(Beginning of Listed entries)

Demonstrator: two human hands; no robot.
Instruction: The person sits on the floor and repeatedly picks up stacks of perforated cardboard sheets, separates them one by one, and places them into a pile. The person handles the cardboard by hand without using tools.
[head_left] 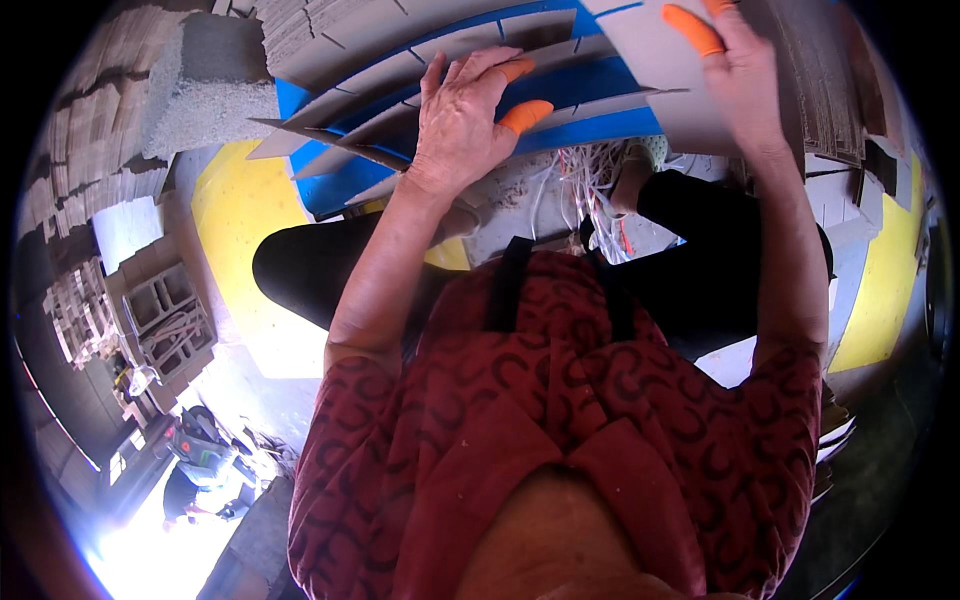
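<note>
Several slotted grey cardboard strips stand on edge in curved rows over a blue surface. Across their left ends runs a crosswise cardboard strip. My left hand reaches over the rows, with orange covers on thumb and forefinger. Those two are spread apart, and nothing shows between them. At the upper right, my right hand is over a flat slotted cardboard sheet. Its orange-covered thumb is stretched out, away from the forefinger. The top edge cuts off its other fingers.
Stacked cardboard stands beside my right hand, with more cardboard piles at the far left. A grey block-shaped stack is nearer. Yellow floor patches lie on both sides. Pale, tangled scraps lie between my feet. Hollow blocks stand lower left.
</note>
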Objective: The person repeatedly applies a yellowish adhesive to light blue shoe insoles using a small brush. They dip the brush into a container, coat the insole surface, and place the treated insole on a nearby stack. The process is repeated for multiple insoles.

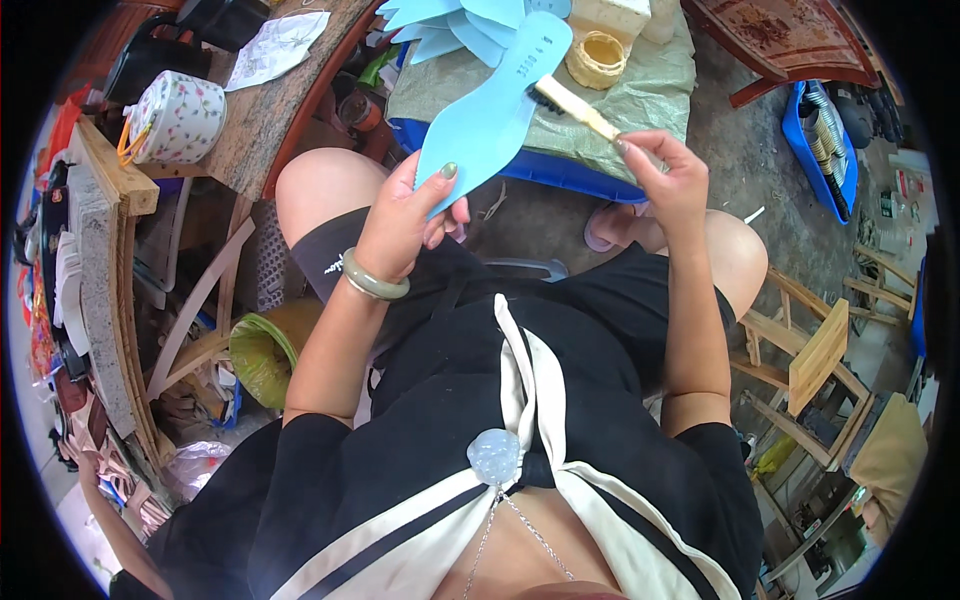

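left hand (395, 215) pinches the lower end of a blue sole piece (480, 130), thumb flat on top, fingers curled beneath; right hand (665, 180) closed on the wooden handle of a brush (585, 110), thumb and fingers near its back end. dark bristles at the piece's right edge; can't tell if they press on it. sole piece sits upper centre of frame, held up off the cloth, slanting up to the right.

handling: probably light, thin, bendy but holding its shape; likely smooth, maybe tacky if coated, not fragile. best taken by the edge or one end, leaving the face free. brush looks light and rigid, take by the handle.

looks: pale blue, flat, rounded upper end, curved sides, small dark marks near the top.

further out: stack of similar blue pieces (455, 30) at top centre, on a greenish cloth (655, 110) with a crusted yellow cup (597, 62). blue tub (575, 190) under the cloth. upper left, wooden table (285, 120), floral pot (178, 120). right side, wooden stools (820, 355).
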A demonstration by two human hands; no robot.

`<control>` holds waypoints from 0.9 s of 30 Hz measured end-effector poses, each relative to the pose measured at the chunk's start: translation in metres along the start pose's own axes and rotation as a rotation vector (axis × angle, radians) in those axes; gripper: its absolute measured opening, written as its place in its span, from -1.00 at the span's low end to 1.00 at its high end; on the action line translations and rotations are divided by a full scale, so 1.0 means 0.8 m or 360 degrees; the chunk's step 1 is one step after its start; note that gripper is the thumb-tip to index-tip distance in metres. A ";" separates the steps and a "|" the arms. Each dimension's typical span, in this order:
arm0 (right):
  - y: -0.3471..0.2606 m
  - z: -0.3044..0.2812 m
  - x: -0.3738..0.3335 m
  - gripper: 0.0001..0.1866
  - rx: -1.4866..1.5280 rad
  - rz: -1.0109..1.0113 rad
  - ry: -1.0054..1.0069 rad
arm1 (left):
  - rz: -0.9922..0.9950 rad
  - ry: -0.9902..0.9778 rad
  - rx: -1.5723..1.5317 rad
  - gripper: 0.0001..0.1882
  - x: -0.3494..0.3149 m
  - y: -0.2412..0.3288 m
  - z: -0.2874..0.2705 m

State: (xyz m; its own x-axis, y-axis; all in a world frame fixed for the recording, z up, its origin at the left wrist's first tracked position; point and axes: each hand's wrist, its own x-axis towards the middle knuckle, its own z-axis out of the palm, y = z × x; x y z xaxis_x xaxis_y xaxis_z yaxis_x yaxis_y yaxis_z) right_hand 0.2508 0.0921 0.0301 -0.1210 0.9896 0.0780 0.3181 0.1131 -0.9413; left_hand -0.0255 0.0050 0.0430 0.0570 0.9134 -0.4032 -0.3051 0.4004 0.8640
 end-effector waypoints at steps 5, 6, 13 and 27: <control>0.017 -0.021 0.029 -0.85 -0.0033 0.0085 0.0113 | -0.0117 -0.0026 0.0219 -0.69 -0.018 0.009 -0.013; 0.020 -0.026 0.035 -0.84 -0.0085 0.0087 0.0089 | -0.0132 -0.0045 0.0250 -0.68 -0.020 0.009 -0.017; -0.003 -0.046 0.069 -0.84 -0.0472 -0.0280 -0.0147 | -0.0199 -0.0220 0.0395 -0.64 -0.024 0.020 -0.023; -0.003 -0.008 0.036 -0.89 -0.0356 -0.0349 -0.0553 | -0.0186 -0.0107 0.0472 -0.68 -0.004 -0.010 -0.012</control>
State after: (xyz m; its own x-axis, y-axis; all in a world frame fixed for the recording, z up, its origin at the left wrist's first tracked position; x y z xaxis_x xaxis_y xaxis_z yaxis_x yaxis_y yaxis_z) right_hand 0.2524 0.1209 0.0368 -0.5034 0.8561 0.1167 0.4400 0.3702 -0.8181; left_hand -0.0322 -0.0016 0.0348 0.1410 0.8588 -0.4925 -0.0029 0.4978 0.8673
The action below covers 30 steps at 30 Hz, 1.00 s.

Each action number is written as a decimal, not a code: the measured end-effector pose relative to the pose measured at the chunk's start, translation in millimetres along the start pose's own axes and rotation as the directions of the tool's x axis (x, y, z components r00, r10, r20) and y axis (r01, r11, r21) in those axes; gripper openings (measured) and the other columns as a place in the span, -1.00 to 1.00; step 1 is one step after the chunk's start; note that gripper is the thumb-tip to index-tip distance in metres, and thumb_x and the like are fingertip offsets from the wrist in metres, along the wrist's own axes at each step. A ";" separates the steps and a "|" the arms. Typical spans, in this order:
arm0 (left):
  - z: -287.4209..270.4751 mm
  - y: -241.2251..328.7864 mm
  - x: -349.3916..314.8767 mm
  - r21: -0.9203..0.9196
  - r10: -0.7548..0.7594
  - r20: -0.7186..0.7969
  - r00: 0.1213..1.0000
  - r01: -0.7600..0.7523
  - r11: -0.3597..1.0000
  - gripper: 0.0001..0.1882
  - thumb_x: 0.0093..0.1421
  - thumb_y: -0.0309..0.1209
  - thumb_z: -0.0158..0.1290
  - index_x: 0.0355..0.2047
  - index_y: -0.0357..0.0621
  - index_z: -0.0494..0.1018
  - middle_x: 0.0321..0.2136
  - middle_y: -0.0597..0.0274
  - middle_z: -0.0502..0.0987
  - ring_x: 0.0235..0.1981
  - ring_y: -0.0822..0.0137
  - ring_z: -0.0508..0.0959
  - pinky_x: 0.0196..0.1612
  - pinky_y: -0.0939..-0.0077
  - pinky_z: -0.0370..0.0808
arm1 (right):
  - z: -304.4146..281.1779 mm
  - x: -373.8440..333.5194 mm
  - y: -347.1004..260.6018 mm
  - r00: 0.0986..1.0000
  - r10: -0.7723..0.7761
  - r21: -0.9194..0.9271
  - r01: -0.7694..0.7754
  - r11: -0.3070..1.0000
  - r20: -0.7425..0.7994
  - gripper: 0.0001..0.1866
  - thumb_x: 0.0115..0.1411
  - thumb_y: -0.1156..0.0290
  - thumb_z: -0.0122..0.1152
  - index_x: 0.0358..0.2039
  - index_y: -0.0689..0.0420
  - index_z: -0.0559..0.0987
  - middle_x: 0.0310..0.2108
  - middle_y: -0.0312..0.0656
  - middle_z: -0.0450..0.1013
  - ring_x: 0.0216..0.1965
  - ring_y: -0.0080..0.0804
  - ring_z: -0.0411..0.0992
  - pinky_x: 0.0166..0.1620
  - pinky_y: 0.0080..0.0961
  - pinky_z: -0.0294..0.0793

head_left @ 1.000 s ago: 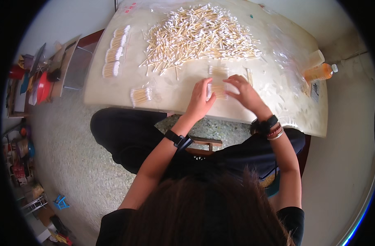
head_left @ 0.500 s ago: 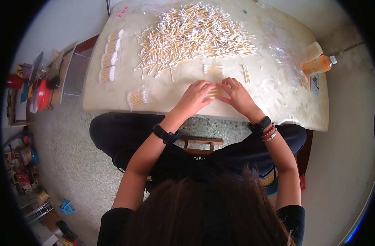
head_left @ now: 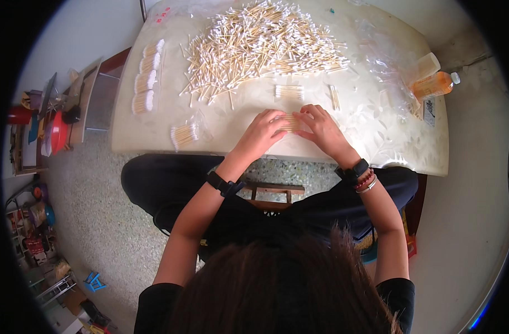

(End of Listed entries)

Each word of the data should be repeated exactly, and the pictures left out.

Demonstrator: two human hands; no robot.
Instruction: The person sits on the floor and repeatedly picks up stacks of perforated cardboard sheets, separates them one by one, and places them into a pile. The person handles the cardboard by hand without using tools.
[head_left] 
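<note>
Several slotted grey cardboard strips stand on edge in curved rows over a blue surface. Across their left ends runs a crosswise cardboard strip. My left hand reaches over the rows, with orange covers on thumb and forefinger. Those two are spread apart, and nothing shows between them. At the upper right, my right hand is over a flat slotted cardboard sheet. Its orange-covered thumb is stretched out, away from the forefinger. The top edge cuts off its other fingers.
Stacked cardboard stands beside my right hand, with more cardboard piles at the far left. A grey block-shaped stack is nearer. Yellow floor patches lie on both sides. Pale, tangled scraps lie between my feet. Hollow blocks stand lower left.
</note>
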Objective: The person repeatedly applies a yellowish adhesive to light blue shoe insoles using a small brush. They dip the brush into a container, coat the insole surface, and place the treated insole on a nearby stack. The process is repeated for multiple insoles.


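left hand (395, 215) pinches the lower end of a blue sole piece (480, 130), thumb flat on top, fingers curled beneath; right hand (665, 180) closed on the wooden handle of a brush (585, 110), thumb and fingers near its back end. dark bristles at the piece's right edge; can't tell if they press on it. sole piece sits upper centre of frame, held up off the cloth, slanting up to the right.

handling: probably light, thin, bendy but holding its shape; likely smooth, maybe tacky if coated, not fragile. best taken by the edge or one end, leaving the face free. brush looks light and rigid, take by the handle.

looks: pale blue, flat, rounded upper end, curved sides, small dark marks near the top.

further out: stack of similar blue pieces (455, 30) at top centre, on a greenish cloth (655, 110) with a crusted yellow cup (597, 62). blue tub (575, 190) under the cloth. upper left, wooden table (285, 120), floral pot (178, 120). right side, wooden stools (820, 355).
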A demonstration by two human hands; no robot.

`<control>` holds waypoints from 0.9 s of 30 Hz measured end-effector poses, each relative to the pose measured at the chunk's start: translation in metres along the start pose's own axes and rotation as a rotation vector (axis × angle, radians) in those axes; gripper: its absolute measured opening, written as its place in its span, from -1.00 at the span's low end to 1.00 at its high end; on the action line translations and rotations are divided by a full scale, so 1.0 means 0.8 m or 360 degrees; the chunk's step 1 is one step after its start; note that gripper is the thumb-tip to index-tip distance in metres. A ";" separates the steps and a "|" the arms. Each dimension's typical span, in this order:
arm0 (right):
  - y: -0.3471..0.2606 m
  - z: -0.3044..0.2812 m
  - x: -0.3738..0.3335 m
  - gripper: 0.0001..0.1866
  - rx: -1.4866..1.5280 rad
  - rz: -1.0109..1.0113 rad
  - ry: -1.0054..1.0069 rad
arm1 (left):
  - rz: -0.9922..0.9950 rad
  - ry: -0.9902..0.9778 rad
  - rx: -1.5723..1.5317 rad
  - gripper: 0.0001..0.1882
  - x: -0.3494..0.3149 m
  - y: -0.2412..0.3288 m
  - z: -0.2874..0.2705 m

State: (xyz m; its own x-axis, y-axis; all in a world frame fixed for the recording, z up, its origin at the left wrist's first tracked position; point and axes: each hand's wrist, its own x-axis towards the middle knuckle, its own z-axis out of the palm, y = z × x; x y z xaxis_x xaxis_y xaxis_z yaxis_x yaxis_y yaxis_z) right_hand 0.2508 0.0921 0.0301 -0.1210 0.9896 0.0780 0.3181 0.1131 -0.9413; left_hand -0.0255 0.0050 0.0430 0.0570 0.9134 -0.4032 -0.3051 0.4004 0.8640
 end-effector waypoints at steps 5, 6, 13 and 27: <control>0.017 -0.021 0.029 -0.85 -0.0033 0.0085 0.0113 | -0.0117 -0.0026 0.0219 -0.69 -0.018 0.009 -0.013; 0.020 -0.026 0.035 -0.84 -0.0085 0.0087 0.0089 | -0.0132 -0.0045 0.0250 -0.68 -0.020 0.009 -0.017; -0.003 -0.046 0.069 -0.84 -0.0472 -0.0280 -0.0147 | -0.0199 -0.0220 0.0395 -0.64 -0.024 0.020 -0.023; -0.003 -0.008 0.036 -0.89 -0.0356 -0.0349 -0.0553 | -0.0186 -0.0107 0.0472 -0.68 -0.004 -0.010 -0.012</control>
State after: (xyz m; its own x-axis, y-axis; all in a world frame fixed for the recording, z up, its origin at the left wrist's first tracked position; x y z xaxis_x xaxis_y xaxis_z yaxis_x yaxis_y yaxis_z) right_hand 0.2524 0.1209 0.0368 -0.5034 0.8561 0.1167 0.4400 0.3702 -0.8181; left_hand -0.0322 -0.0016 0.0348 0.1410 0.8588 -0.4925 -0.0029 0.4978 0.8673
The action below covers 30 steps at 30 Hz, 1.00 s.

Each action number is written as a decimal, not a code: the measured end-effector pose relative to the pose measured at the chunk's start, translation in millimetres along the start pose's own axes and rotation as the directions of the tool's x axis (x, y, z components r00, r10, r20) and y axis (r01, r11, r21) in those axes; gripper openings (measured) and the other columns as a place in the span, -1.00 to 1.00; step 1 is one step after the chunk's start; note that gripper is the thumb-tip to index-tip distance in metres, and thumb_x and the like are fingertip offsets from the wrist in metres, along the wrist's own axes at each step. A ";" separates the steps and a "|" the arms. Typical spans, in this order:
arm0 (left):
  - z: -287.4209..270.4751 mm
  - y: -241.2251..328.7864 mm
  - x: -349.3916..314.8767 mm
  - r21: -0.9203..0.9196
  - r10: -0.7548..0.7594
  - r20: -0.7186..0.7969
  - r00: 0.1213..1.0000
  - r01: -0.7600..0.7523
  - r11: -0.3597..1.0000
  - gripper: 0.0001..0.1882
  - thumb_x: 0.0093..0.1421
  - thumb_y: -0.0309..0.1209
  - thumb_z: -0.0158..0.1290
  - index_x: 0.0355..0.2047
  - index_y: -0.0357..0.0621
  - index_z: -0.0494..0.1018
  - middle_x: 0.0321..0.2136
  - middle_y: -0.0597..0.0274
  - middle_z: -0.0502..0.0987
  - ring_x: 0.0235..0.1981
  - ring_y: -0.0822..0.0137
  - ring_z: -0.0508..0.0959
  - pinky_x: 0.0196..0.1612
  - pinky_y: -0.0939..-0.0077
  - pinky_z: -0.0370..0.0808
arm1 (right):
  - z: -304.4146..281.1779 mm
  - x: -373.8440..333.5194 mm
  - y: -347.1004..260.6018 mm
  - r00: 0.0986..1.0000
  - r10: -0.7723..0.7761
  - r21: -0.9194..0.9271
  - r01: -0.7694..0.7754
  - r11: -0.3070..1.0000
  - r20: -0.7425..0.7994
  - gripper: 0.0001..0.1866
  - thumb_x: 0.0115..0.1411
  - thumb_y: -0.1156..0.0290
  - thumb_z: -0.0122..0.1152
  - index_x: 0.0358..0.2039
  - index_y: -0.0689..0.0420
  - index_z: -0.0559..0.0987
  - middle_x: 0.0310..0.2108
  - middle_y: -0.0312..0.0656
  - middle_z: -0.0450..0.1013
  - ring_x: 0.0216..0.1965
  - ring_y: -0.0080..0.0804
  - ring_z: -0.0411..0.0992
  - pinky_x: 0.0166..0.1620
  - pinky_y: 0.0080..0.0961
  - pinky_z: -0.0294..0.0793

head_left @ 1.000 s ago: 
head_left @ 0.500 s ago: 
head_left @ now: 

That concludes the response.